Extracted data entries
# # #

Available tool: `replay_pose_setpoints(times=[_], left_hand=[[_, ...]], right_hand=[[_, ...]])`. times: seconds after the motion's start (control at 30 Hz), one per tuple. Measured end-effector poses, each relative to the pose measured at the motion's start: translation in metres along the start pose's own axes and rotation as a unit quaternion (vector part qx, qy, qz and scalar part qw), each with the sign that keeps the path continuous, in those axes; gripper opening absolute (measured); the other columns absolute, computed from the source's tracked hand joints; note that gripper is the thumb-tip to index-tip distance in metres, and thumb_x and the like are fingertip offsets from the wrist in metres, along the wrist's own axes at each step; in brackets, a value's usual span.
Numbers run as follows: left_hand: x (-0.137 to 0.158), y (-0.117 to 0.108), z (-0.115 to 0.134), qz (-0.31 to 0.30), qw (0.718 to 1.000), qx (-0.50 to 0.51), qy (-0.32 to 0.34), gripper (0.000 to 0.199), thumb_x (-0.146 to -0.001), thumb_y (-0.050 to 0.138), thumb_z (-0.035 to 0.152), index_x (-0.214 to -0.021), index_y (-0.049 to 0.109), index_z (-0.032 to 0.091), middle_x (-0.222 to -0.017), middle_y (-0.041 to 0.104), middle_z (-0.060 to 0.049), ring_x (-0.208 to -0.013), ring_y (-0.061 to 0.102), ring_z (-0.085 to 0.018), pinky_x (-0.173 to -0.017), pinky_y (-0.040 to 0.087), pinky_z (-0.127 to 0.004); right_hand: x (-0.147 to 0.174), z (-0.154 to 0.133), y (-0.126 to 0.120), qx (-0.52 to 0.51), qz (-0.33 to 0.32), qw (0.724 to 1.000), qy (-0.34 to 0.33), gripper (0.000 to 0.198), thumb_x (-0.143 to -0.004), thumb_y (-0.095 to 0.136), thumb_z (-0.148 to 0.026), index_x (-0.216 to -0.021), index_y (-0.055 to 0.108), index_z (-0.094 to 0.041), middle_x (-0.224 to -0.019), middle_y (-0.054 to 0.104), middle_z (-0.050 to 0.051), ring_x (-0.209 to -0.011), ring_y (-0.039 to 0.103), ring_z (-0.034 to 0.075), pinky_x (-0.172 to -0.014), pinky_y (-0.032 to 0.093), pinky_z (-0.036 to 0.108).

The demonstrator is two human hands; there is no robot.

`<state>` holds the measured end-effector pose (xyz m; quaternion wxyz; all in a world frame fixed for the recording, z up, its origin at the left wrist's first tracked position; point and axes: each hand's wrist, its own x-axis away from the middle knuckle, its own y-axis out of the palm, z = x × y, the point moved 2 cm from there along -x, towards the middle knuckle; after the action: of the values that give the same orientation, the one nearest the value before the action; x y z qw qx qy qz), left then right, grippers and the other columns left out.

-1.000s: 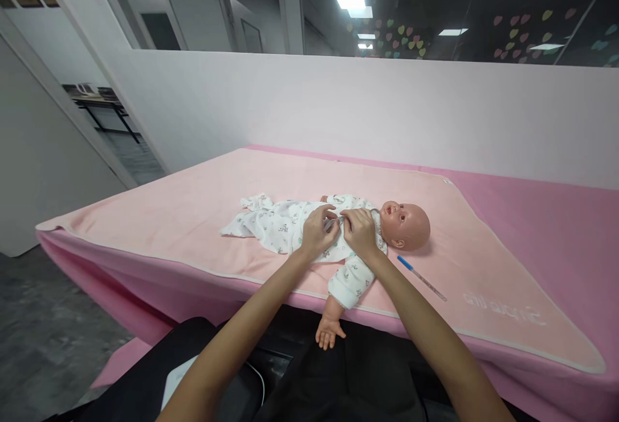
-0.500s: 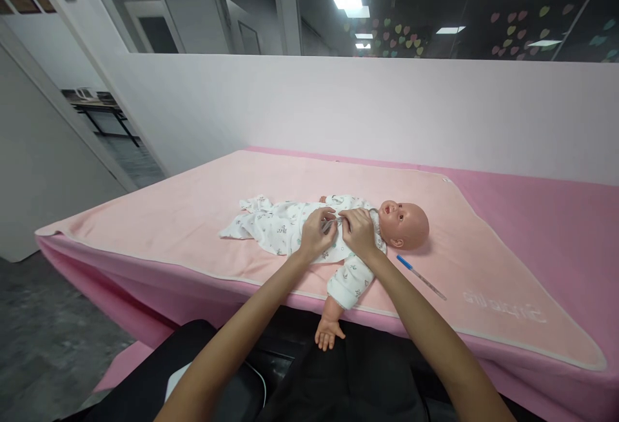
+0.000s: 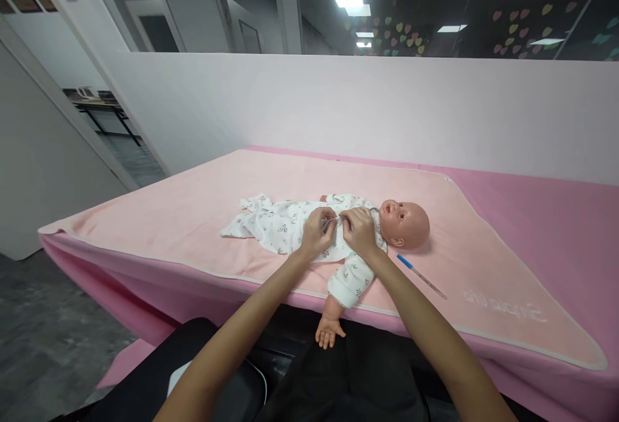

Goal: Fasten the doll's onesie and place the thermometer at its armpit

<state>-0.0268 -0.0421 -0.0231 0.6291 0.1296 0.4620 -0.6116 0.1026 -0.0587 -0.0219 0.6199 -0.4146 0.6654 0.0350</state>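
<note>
A baby doll (image 3: 409,223) lies on its back with its head to the right, in a white gown (image 3: 275,222) with small printed figures. Both of my hands meet over its chest. My left hand (image 3: 318,230) is closed, its fingertips pinching a thin pale strip that looks like a tie of the gown. Close beside it, my right hand (image 3: 358,227) is closed too, thumb and fingers pinched at the same strip near the neckline. The fingers partly hide what they grip. One doll arm (image 3: 329,325) hangs over the table's near edge, below my hands.
A slim stick with a blue end (image 3: 405,261) lies right of my right forearm, near the doll's head. Peach blanket (image 3: 193,203) and pink cloth (image 3: 541,209) cover the table. Behind it stands a white wall (image 3: 367,113) with glass above.
Both hands stay pinched at the doll's chest, with hardly any finger movement. The whole view has shifted very slightly.
</note>
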Motion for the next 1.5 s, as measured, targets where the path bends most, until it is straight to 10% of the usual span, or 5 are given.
replay_pose_setpoints(times=[0.27,1.13,1.5], left_hand=[[-0.003,-0.001,0.0,-0.035,0.993,0.093,-0.058,0.01,-0.077,0.05,0.021,-0.086,0.046,0.021,-0.08,0.058,-0.001,-0.077,0.057,-0.013,-0.07,0.047,-0.026],[0.004,-0.02,-0.005,-0.1,0.974,-0.176,0.1,0.023,-0.074,0.046,0.019,-0.095,0.055,0.02,-0.09,0.062,-0.005,-0.085,0.052,-0.021,-0.077,0.038,-0.035],[0.006,-0.04,-0.023,0.039,0.98,-0.192,0.041,0.017,-0.084,0.044,0.025,-0.077,0.06,0.021,-0.078,0.064,-0.003,-0.078,0.053,-0.019,-0.076,0.037,-0.034]], right_hand=[[-0.001,-0.003,0.0,0.008,-0.042,0.999,-0.013,0.021,-0.079,0.042,-0.008,-0.083,0.058,-0.019,-0.072,0.06,0.002,-0.074,0.053,0.016,-0.078,0.036,0.03],[0.0,-0.001,0.002,0.042,0.003,0.999,0.005,0.02,-0.079,0.04,-0.009,-0.085,0.056,-0.018,-0.075,0.062,0.004,-0.073,0.053,0.017,-0.075,0.037,0.031],[0.0,-0.004,-0.001,0.047,-0.02,0.999,-0.003,0.009,-0.079,0.047,-0.018,-0.077,0.056,-0.019,-0.076,0.059,0.004,-0.076,0.049,0.018,-0.076,0.035,0.033]])
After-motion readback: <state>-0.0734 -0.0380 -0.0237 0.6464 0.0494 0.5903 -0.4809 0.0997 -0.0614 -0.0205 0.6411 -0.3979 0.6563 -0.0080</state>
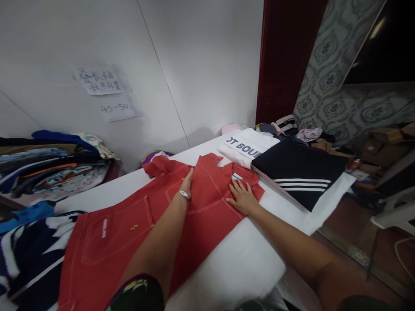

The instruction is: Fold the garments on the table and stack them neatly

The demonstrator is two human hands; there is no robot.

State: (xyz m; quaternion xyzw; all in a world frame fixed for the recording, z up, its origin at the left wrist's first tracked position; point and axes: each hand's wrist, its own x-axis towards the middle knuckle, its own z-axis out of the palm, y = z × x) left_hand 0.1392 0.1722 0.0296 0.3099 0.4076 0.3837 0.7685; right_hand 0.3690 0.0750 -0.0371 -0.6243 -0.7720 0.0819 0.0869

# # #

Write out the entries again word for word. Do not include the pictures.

— Answer box —
Available tool: `replay_pose_setpoints(times=[_], left_hand=[[_, ...]], right_hand=[[_, ...]])`. times: seconds after the motion's start (control at 30 Hz), one per tuple. Measured end-effector poses, each relative to the pose measured at the motion's start: translation in metres along the start pose's own axes and rotation as a unit quaternion (vector part qx, qy, qz and scalar part qw), each with the sign that keeps the path continuous, in those axes; gripper opening absolute (measured); the other columns absolute, computed from the source's tracked hand joints; note that gripper is the thumb-tip to index-tip distance in metres, and thumb_x and the like are fingertip offsets from the wrist in metres, along the wrist's own axes at each step; in brackets, a value's usual span.
Numbers run as follows: left_hand: x (-0.137 to 0.158), y (-0.117 to 0.108), z (-0.115 to 0.134), qz (-0.31 to 0.30), qw (0.718 to 1.000), qx (-0.50 to 0.51), qy (-0.32 to 0.34), gripper (0.000 to 0.199), thumb_x (-0.146 to -0.001), thumb_y (-0.050 to 0.138), thumb_z (-0.035 to 0.152), index_x (-0.214 to -0.021), index_y (-0.049 to 0.109), index_z (-0.032 to 0.091), middle_x (-0.222 to -0.017), middle_y (-0.041 to 0.104), middle_z (-0.060 to 0.049), ring_x (-0.208 to -0.013), ring_y (-0.061 to 0.102), ring_z (-0.085 to 0.018), pinky_x (-0.173 to -0.017), pinky_y (-0.040 to 0.087), pinky_z (-0.127 to 0.004); right_hand: x (-0.147 to 0.174), z (-0.154 to 0.133), y (-0.126 to 0.120), qx (-0.52 to 0.51), qz (-0.33 to 0.32), qw (0.724 to 1.000), qy (-0.34 to 0.33), gripper (0.000 to 0.198), thumb_x (-0.143 to -0.004), thumb_y (-0.095 to 0.136), thumb_z (-0.148 to 0.026), index_x (-0.216 to -0.021), index_y (-0.055 to 0.108), index_z (-0.094 to 0.041), middle_x (-0.224 to -0.019), middle_y (-0.054 to 0.104), middle_z (-0.050 to 0.051), ring_x (-0.209 to -0.011), ring_y (-0.039 to 0.103), ring_z (-0.034 to 0.075), pinky_x (-0.172 to -0.014), pinky_y (-0.032 to 0.093), pinky_z (-0.036 to 0.108).

The demonstrator is two human hands; there is no robot.

`<state>` holds the measured end-effector pose (xyz m; quaternion wxyz; all in a world frame fixed for the recording, z up, its origin at the left wrist's first tracked position; point and axes: each hand's wrist, its own x-axis away from the middle knuckle, its own y-axis out of the palm, z = x × y, the point moved 2 cm from there along -x, towards the middle knuckle; after the action: of the values that give the same orientation, the one nearest the value before the action; x y z qw qx qy qz), left then right, grippers and the other columns left out.

-1.000s: 
-0.500s: 
+0.000s: 

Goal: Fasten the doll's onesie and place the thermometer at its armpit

<state>-0.0268 -0.0421 -0.0231 0.6291 0.1296 0.4620 -0.6116 0.1026 -0.0587 -0.0219 0.6199 -0.4146 0.6654 0.0350</state>
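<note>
A baby doll (image 3: 409,223) lies on its back with its head to the right, in a white gown (image 3: 275,222) with small printed figures. Both of my hands meet over its chest. My left hand (image 3: 318,230) is closed, its fingertips pinching a thin pale strip that looks like a tie of the gown. Close beside it, my right hand (image 3: 358,227) is closed too, thumb and fingers pinched at the same strip near the neckline. The fingers partly hide what they grip. One doll arm (image 3: 329,325) hangs over the table's near edge, below my hands.
A slim stick with a blue end (image 3: 405,261) lies right of my right forearm, near the doll's head. Peach blanket (image 3: 193,203) and pink cloth (image 3: 541,209) cover the table. Behind it stands a white wall (image 3: 367,113) with glass above.
Both hands stay pinched at the doll's chest, with hardly any finger movement. The whole view has shifted very slightly.
</note>
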Motion for the next 1.5 s, as measured, targets where the path bends most, until it is straight to 10% of the usual span, or 5 are given.
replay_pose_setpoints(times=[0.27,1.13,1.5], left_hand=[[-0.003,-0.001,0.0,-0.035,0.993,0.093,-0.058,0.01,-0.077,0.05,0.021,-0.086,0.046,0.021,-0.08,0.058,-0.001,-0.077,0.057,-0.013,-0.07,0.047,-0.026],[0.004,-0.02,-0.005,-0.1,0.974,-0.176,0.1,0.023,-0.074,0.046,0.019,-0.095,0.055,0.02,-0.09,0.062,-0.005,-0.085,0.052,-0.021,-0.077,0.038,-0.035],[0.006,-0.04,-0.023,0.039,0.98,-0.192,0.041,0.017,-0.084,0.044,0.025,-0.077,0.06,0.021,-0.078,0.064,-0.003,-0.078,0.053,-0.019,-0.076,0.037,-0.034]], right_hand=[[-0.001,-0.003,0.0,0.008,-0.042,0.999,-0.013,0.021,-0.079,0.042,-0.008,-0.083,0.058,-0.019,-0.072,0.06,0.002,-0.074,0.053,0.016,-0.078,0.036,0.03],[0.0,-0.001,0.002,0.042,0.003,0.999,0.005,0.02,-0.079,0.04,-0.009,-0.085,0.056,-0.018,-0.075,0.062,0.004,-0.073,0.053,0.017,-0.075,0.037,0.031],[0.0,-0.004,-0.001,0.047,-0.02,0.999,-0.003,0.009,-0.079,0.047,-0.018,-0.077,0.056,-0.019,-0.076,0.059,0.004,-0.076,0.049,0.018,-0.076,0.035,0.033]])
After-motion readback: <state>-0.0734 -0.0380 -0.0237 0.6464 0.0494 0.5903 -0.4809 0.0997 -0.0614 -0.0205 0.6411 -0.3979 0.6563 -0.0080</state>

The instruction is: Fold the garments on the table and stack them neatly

The demonstrator is two human hands; there is no robot.

State: (xyz m; quaternion xyzw; all in a world frame fixed for the recording, z up, its origin at the left wrist's first tracked position; point and axes: each hand's wrist, its own x-axis towards the middle knuckle, its own z-axis out of the palm, y = z × x) left_hand 0.1392 0.1722 0.0296 0.3099 0.4076 0.3837 0.7685; right_hand 0.3690 0.0750 -0.0371 -0.6243 -0.7720 0.0819 0.0869

Nothing remains to be added to the answer.